Sisters In Christ
I have a friend Ken, we knew each other when we were single and then he moved up north. I got married, he met someone and Kirk and I would go up that way maybe once a year and get together with them. Her name was Val, and she is a Christian. He was not. On our once a year visit her and I would talk and pray for him to know the Lord, and I would talk with him about it. I think it was last year she told me he finally got saved. I don't think I saw her in person more than 3 times.
Last week Val's 30 year old daughter was killed in a tragic car accident. Leaving a baby and a fiance. She is, of course, beyond devastated. I commented on her post that I was praying and I sent a card. I didn't write much because there is NOTHING to say. What can be said? I am sure its hard for her to even turn to God.
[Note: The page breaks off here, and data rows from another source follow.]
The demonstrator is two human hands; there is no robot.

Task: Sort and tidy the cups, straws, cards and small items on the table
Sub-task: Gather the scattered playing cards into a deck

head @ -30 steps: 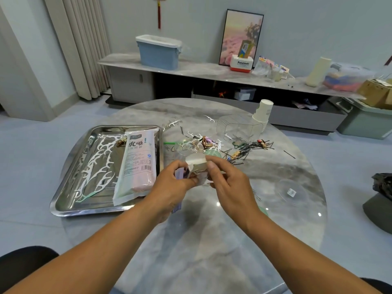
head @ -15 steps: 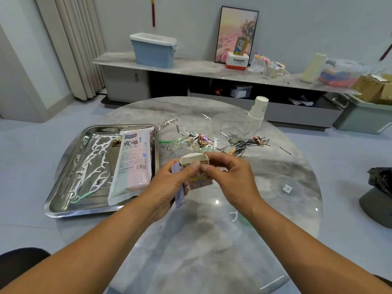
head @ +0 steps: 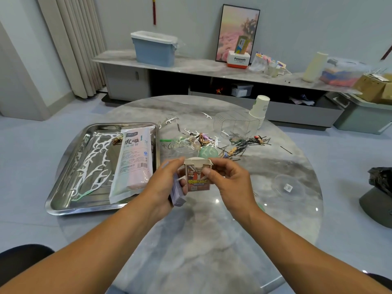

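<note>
Both hands, left (head: 163,183) and right (head: 228,179), grasp the card box (head: 197,177), left also cards (head: 177,193). Picks lie in the tray (head: 63,200); pins (head: 244,146) wait unsorted on the surface (head: 212,240).

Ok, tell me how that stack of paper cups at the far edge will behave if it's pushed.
The stack of paper cups stands tall, narrow and leaning, so it probably tips rather than slides. Being paper, it is likely light and crushable.
</note>
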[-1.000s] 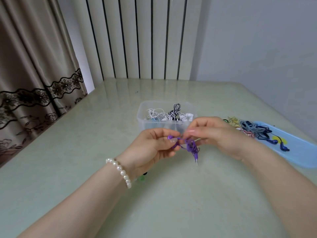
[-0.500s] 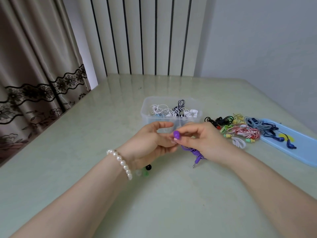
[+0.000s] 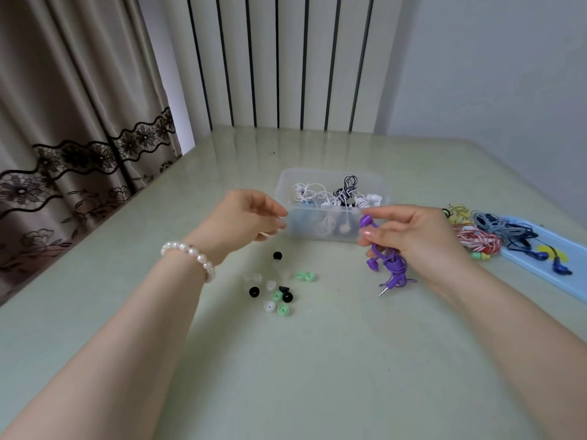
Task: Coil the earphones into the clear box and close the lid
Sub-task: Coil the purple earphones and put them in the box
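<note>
On the pale green bench (image 3: 317, 376), just in front of the clear box (image 3: 330, 231), the right hand (image 3: 416, 236) holds a coiled bundle of purple earphones (image 3: 389, 265) in the air, its fingers (image 3: 370, 231) pinched on one purple earbud at the top while the wound cable, the second bud and the jack plug dangle below. The left hand (image 3: 244, 219) hovers close to the box's near left corner with its fingers loosely curled and holding nothing; whether they touch the wall I cannot tell. That box stands open and already carries white and black coiled sets. More bundles wait to the right: a red-and-white set (image 3: 476, 241), a yellow one behind it, and blue ones lying on the light blue lid (image 3: 552, 265), which rests flat and well apart from the box. Loose ear tips (image 3: 276, 290), black, white and green, are scattered on the bench between the two forearms. By my reading the coiling of the purple pair looks finished and the step in hand is the drop into the box. The next move calls for lifting the bundle over the near wall and letting it go without the coil springing loose or the plug catching the rim.
</note>
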The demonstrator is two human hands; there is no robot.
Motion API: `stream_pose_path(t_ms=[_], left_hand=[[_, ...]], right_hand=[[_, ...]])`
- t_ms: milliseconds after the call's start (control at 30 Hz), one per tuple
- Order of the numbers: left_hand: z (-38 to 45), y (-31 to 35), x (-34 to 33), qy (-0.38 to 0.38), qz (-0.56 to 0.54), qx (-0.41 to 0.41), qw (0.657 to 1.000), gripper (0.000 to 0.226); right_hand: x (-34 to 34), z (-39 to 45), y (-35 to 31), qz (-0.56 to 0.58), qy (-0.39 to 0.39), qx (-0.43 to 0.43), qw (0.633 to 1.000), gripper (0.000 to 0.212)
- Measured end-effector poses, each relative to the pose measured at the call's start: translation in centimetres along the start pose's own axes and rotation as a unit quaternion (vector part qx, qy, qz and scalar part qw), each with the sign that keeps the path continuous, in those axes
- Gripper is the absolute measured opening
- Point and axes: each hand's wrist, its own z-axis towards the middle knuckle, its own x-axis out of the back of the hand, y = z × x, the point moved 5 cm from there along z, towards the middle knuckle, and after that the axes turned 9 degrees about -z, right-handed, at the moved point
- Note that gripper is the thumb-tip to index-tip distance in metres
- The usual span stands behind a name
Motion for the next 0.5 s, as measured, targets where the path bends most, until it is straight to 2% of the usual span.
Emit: stream_pose_path(t_ms=[100, 233, 367, 500], left_hand=[[-0.1, 0.1, 0.7, -0.011, 0.122, -0.022, 0.992, 0.017], [-0.4, -0.3, 0.1, -0.078, 0.212, -0.016, 0.974, 0.016], [-0.8, -0.3, -0.6, -0.110, 0.236, -0.026, 0.965, 0.010], [-1.4, -0.1, -1.6, -0.141, 0.261, -0.027, 0.955, 0.009]], right_hand=[[-0.7, -0.1, 0.5, -0.005, -0.036, -0.025, 0.999, 0.029], [-1.1, 0.1, 1.2, 0.008, -0.059, -0.058, 0.997, 0.016], [-1.2, 0.1, 1.6, 0.013, -0.078, -0.073, 0.994, 0.009], [-1.2, 0.4, 1.7, 0.030, -0.054, -0.057, 0.997, 0.010]])
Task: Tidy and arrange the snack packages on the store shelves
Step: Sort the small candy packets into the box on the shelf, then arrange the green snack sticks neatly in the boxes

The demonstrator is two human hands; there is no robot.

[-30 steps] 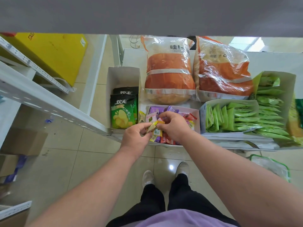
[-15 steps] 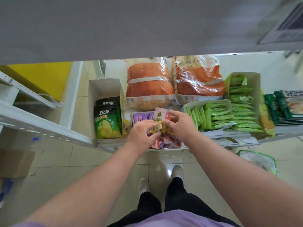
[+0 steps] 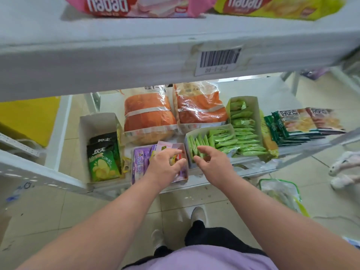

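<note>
Our right hand [image 3: 211, 162] fingers are now hanging loosely curled, empty, having parted from our left hand [image 3: 165, 166], whose fingers are still pinching small sachets in the mixed-snack box [image 3: 182, 148] at frame centre; sorting is continuing.

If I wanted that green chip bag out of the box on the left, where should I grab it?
Probably pinch the crimped top edge of the green chip bag and come from above, lifting up. It stands on end in the tall white carton, whose walls close in its sides, and a black bag sits right behind, so only the top is free.
</note>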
Turns out the funeral is not up north where they live at all, it was up north by our cottage. Where we were going to be that Saturday of the funeral. My first reaction was no, I don't want to see her pain, this is too sad, I don't want to go. And then Bim popped in my head. Yes, I needed to go. I needed to be her sister in Christ. I might not make a tinkers damn difference being there but I had to go. They were very surprised to see us and I hope it made them feel a tiny bit more loved. It was a very sad funeral. A funeral in a church on a country road in the middle of no where with cars were overflowing the parking lot and the side dirt roads. It was very sad, but there was a lot of love. That is what Jesus preached. Love one another. RIP Rosemary.